### Task description
Your answer must be an exact copy of the listing.

### Given data
--- START ---
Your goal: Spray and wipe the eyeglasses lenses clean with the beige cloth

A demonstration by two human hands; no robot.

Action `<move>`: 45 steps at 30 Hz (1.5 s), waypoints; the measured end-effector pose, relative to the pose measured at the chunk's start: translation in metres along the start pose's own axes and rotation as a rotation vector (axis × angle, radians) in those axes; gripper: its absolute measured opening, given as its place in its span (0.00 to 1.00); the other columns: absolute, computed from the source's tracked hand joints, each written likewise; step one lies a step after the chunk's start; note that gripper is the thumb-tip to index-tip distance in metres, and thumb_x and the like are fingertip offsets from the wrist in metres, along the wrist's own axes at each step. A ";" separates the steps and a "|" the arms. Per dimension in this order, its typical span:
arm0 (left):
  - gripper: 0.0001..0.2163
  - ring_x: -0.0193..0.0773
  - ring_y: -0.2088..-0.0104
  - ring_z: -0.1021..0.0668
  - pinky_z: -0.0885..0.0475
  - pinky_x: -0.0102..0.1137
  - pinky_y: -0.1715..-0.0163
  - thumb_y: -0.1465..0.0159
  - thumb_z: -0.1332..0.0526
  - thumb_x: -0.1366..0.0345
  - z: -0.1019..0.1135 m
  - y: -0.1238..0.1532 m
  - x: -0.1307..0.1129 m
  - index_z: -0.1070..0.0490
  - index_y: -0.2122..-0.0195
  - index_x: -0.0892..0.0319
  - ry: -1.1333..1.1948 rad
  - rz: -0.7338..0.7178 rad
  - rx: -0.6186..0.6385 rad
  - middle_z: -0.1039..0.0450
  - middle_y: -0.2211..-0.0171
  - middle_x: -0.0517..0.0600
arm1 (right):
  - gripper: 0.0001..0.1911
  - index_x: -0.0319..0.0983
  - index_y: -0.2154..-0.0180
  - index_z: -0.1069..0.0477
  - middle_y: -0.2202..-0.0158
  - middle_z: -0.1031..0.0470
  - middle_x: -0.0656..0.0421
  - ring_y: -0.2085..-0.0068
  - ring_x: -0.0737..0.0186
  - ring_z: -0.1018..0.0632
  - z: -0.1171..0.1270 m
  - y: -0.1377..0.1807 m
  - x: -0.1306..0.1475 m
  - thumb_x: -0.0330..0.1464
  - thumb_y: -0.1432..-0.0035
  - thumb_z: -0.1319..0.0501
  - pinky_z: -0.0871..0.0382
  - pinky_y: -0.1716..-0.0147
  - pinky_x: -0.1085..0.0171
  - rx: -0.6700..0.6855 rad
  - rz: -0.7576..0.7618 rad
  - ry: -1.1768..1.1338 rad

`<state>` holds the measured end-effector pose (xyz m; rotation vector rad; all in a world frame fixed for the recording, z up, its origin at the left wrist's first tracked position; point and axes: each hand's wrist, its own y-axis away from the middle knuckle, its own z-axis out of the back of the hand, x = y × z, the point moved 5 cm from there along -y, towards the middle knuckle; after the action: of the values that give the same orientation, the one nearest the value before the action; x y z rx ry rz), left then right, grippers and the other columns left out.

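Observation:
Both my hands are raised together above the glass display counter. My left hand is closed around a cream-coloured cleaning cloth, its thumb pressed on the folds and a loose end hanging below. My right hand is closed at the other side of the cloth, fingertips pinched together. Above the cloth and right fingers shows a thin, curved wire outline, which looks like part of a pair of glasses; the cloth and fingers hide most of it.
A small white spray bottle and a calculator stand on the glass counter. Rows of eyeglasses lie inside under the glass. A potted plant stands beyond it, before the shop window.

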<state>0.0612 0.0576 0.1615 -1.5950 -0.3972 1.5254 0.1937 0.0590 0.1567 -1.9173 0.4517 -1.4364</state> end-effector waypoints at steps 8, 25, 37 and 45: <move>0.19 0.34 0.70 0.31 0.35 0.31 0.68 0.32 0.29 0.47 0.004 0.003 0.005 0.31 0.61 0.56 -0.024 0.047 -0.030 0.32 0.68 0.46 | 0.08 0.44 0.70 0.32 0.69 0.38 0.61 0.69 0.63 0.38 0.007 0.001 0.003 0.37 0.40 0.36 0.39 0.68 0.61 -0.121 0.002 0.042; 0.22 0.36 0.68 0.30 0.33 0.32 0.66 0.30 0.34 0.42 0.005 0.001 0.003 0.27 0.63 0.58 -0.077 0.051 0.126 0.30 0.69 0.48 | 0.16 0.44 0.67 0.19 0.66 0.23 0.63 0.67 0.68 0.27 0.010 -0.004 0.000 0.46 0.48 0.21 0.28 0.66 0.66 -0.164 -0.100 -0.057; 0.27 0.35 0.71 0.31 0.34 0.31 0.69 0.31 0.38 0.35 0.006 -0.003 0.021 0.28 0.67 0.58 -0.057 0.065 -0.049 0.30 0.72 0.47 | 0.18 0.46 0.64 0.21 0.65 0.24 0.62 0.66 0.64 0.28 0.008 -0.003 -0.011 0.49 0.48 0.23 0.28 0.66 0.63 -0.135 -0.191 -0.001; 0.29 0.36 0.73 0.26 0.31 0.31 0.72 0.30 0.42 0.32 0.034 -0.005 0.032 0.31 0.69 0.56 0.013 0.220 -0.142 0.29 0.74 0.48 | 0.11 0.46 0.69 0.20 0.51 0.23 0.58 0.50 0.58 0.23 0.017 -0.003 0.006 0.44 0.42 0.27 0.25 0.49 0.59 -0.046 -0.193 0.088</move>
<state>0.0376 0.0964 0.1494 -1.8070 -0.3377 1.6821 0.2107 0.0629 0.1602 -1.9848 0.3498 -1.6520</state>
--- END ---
### Output of the exercise
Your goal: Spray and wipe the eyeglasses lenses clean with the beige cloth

A demonstration by two human hands; no robot.

Action `<move>`: 45 steps at 30 Hz (1.5 s), waypoints; the measured end-effector pose, relative to the pose measured at the chunk's start: translation in metres along the start pose's own axes and rotation as a rotation vector (axis × angle, radians) in those axes; gripper: its absolute measured opening, given as its place in its span (0.00 to 1.00); the other columns: absolute, computed from the source's tracked hand joints, each written likewise; step one lies a step after the chunk's start; note that gripper is the thumb-tip to index-tip distance in metres, and thumb_x and the like are fingertip offsets from the wrist in metres, along the wrist's own axes at each step. A ";" separates the steps and a "|" the arms. Per dimension in this order, its typical span:
arm0 (left):
  - gripper: 0.0001..0.2163
  - ring_x: -0.0193..0.0773
  - ring_y: -0.2088..-0.0104
  - ring_z: -0.1021..0.0668
  - pinky_z: -0.0885..0.0475
  - pinky_x: -0.0102..0.1137
  - pinky_y: -0.1715..-0.0163
  - thumb_y: -0.1465..0.0159
  - thumb_z: -0.1332..0.0526
  - thumb_x: -0.1366..0.0345
  - z: -0.1019..0.1135 m
  - y: -0.1238..0.1532 m
  - x: -0.1307..0.1129 m
  - index_z: -0.1070..0.0490
  - index_y: -0.2122..-0.0195
  - index_x: -0.0892..0.0319
  - ry: -1.1333..1.1948 rad
  - rz: -0.7338..0.7178 rad
  - rx: -0.6186..0.6385 rad
  - middle_z: -0.1039..0.0450
  - middle_y: -0.2211..-0.0171
  - middle_x: -0.0517..0.0600
arm1 (right):
  - gripper: 0.0001..0.1911
  - index_x: -0.0319..0.0983
  - index_y: -0.2154..-0.0180
  - index_z: -0.1069..0.0477
  - middle_y: -0.2202..-0.0158
  - middle_z: -0.1031..0.0470
  - middle_x: -0.0656..0.0421
  - ring_y: -0.2085..-0.0068
  - ring_x: -0.0737..0.0186
  - ring_z: -0.1018..0.0632
  - z: -0.1171..0.1270 m
  - y: -0.1377..0.1807 m
  - x: -0.1306..0.1475 m
  - thumb_x: -0.0330..0.1464
  - thumb_y: -0.1432..-0.0035
  - thumb_z: -0.1319..0.0501
  - pinky_z: -0.0871..0.0382
  - pinky_y: -0.1716..-0.0147
  - pinky_x: -0.1085..0.0171
  - rx: -0.6700..0.6855 rad
  - rz: -0.7576..0.7618 rad
  - ry: -1.1768..1.1338 rad

`<state>` holds the measured end-effector pose (xyz m; rotation vector rad; all in a world frame fixed for the recording, z up, its origin at the left wrist's first tracked position; point and axes: each hand's wrist, its own y-axis away from the middle knuckle, its own z-axis out of the back of the hand, x = y × z, the point moved 5 cm from there along -y, towards the middle knuckle; after the action: of the values that give the same orientation, the one nearest the value before the action; x y z rx ry rz), left then right, grippers and the other columns left out.

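Observation:
Both my hands are raised together above the glass display counter. My left hand is closed around a cream-coloured cleaning cloth, its thumb pressed on the folds and a loose end hanging below. My right hand is closed at the other side of the cloth, fingertips pinched together. Above the cloth and right fingers shows a thin, curved wire outline, which looks like part of a pair of glasses; the cloth and fingers hide most of it.
A small white spray bottle and a calculator stand on the glass counter. Rows of eyeglasses lie inside under the glass. A potted plant stands beyond it, before the shop window.
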
<state>0.0612 0.0576 0.1615 -1.5950 -0.3972 1.5254 0.1937 0.0590 0.1567 -1.9173 0.4517 -1.4364</state> end-effector waypoints at steps 8, 25, 37 and 45: <move>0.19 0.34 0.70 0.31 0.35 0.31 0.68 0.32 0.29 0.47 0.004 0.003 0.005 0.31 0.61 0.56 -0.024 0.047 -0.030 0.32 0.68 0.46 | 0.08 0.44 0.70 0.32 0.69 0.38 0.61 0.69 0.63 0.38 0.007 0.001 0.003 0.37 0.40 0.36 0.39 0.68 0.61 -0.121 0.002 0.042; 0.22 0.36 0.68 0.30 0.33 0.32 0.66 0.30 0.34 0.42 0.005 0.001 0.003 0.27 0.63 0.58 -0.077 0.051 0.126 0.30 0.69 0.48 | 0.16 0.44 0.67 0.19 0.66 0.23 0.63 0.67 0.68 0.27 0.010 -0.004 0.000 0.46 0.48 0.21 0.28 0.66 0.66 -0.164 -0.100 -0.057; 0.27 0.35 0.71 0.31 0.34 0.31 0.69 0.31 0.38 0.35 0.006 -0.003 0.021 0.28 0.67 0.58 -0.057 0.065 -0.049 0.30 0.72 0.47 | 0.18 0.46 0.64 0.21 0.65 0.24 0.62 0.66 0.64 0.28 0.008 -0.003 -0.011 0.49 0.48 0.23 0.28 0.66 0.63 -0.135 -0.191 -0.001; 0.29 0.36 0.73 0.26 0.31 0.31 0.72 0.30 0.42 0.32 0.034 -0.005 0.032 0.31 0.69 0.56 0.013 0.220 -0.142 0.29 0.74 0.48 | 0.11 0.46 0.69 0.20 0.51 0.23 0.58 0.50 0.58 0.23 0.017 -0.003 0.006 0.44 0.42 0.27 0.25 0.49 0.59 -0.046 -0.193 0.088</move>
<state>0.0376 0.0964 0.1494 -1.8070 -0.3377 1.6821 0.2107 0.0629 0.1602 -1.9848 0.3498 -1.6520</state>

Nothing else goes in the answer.